Li K, Venter E, Yooseph S, Stockwell TB, Eckerle LD, Denison MR, Spiro DJ, Methé BA - BMC Res Notes (2010)

Bottom Line: Tools include the root mean square deviation (RMSD) plot, which allows for the visual comparison of multiple samples on a position-by-position basis, and the computation of base conversion frequencies (transition/transversion rates), variation (Shannon entropy), inter-sample clustering and visualization (dendrogram and multidimensional scaling (MDS) plot), threshold-driven consensus sequence generation and polymorphism detection, and the estimation of empirically determined sequencing quality values.As new sequencing technologies evolve, deep sequencing will become increasingly cost-efficient and the inter and intra-sample comparisons of largely homogeneous sequences will become more common.We have provided a software package and demonstrated its application on various empirically-derived datasets.

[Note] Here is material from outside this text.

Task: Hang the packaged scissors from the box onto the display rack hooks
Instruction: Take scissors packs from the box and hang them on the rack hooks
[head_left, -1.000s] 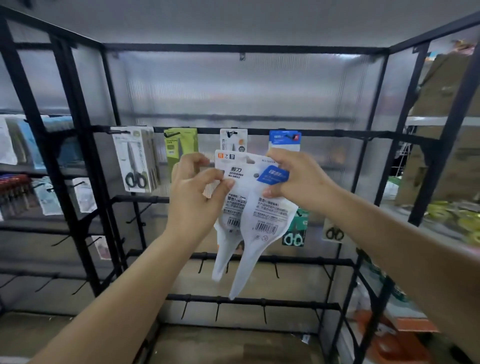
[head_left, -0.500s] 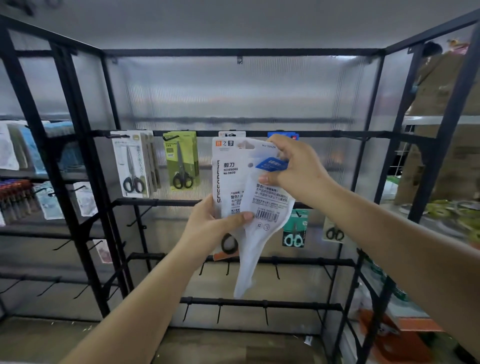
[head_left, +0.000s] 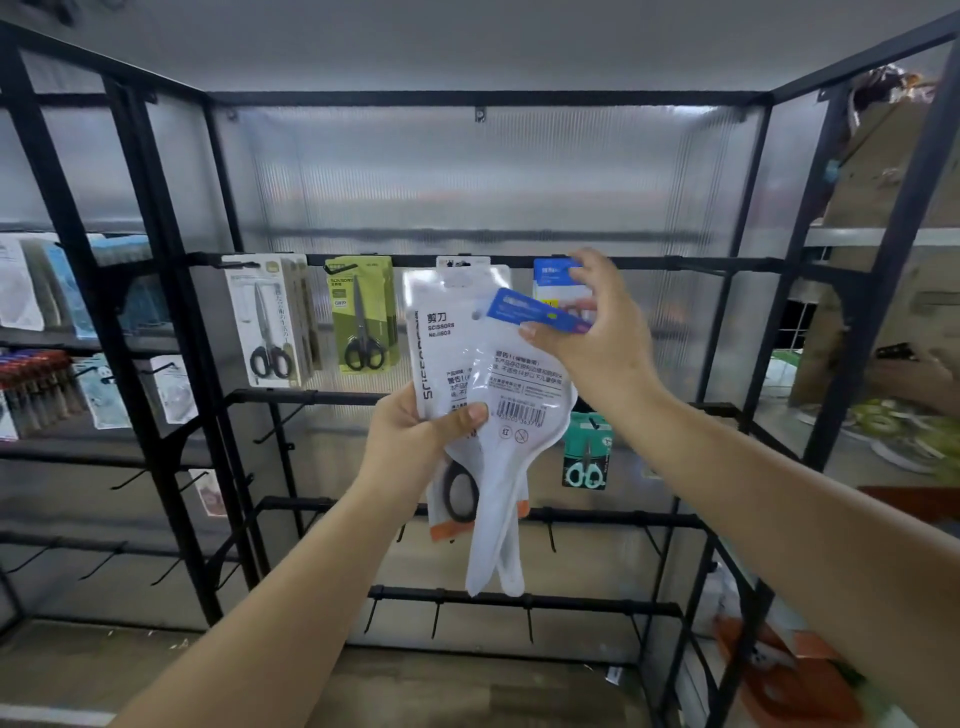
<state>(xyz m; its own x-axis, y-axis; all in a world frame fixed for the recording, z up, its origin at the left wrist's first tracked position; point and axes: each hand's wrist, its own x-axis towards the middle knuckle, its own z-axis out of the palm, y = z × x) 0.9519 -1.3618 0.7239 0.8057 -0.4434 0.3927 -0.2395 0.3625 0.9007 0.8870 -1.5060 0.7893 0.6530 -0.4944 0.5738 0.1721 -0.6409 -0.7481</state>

View Article: PubMed Central - HTML - PubMed

Affiliation: The J, Craig Venter Institute, 9704 Medical Center Drive, Rockville, MD 20850, USA. kli@jcvi.org.

ABSTRACT

Background: The advancements in DNA sequencing technologies have allowed researchers to progress from the analyses of a single organism towards the deep sequencing of a sample of organisms. With sufficient sequencing depth, it is now possible to detect subtle variations between members of the same species, or between mixed species with shared biomarkers, such as the 16S rRNA gene. However, traditional sequencing analyses of samples from largely homogeneous populations are often still based on multiple sequence alignments (MSA), where each sequence is placed along a separate row and similarities between aligned bases can be followed down each column. While this visual format is intuitive for a small set of aligned sequences, the representation quickly becomes cumbersome as sequencing depths cover loci hundreds or thousands of reads deep.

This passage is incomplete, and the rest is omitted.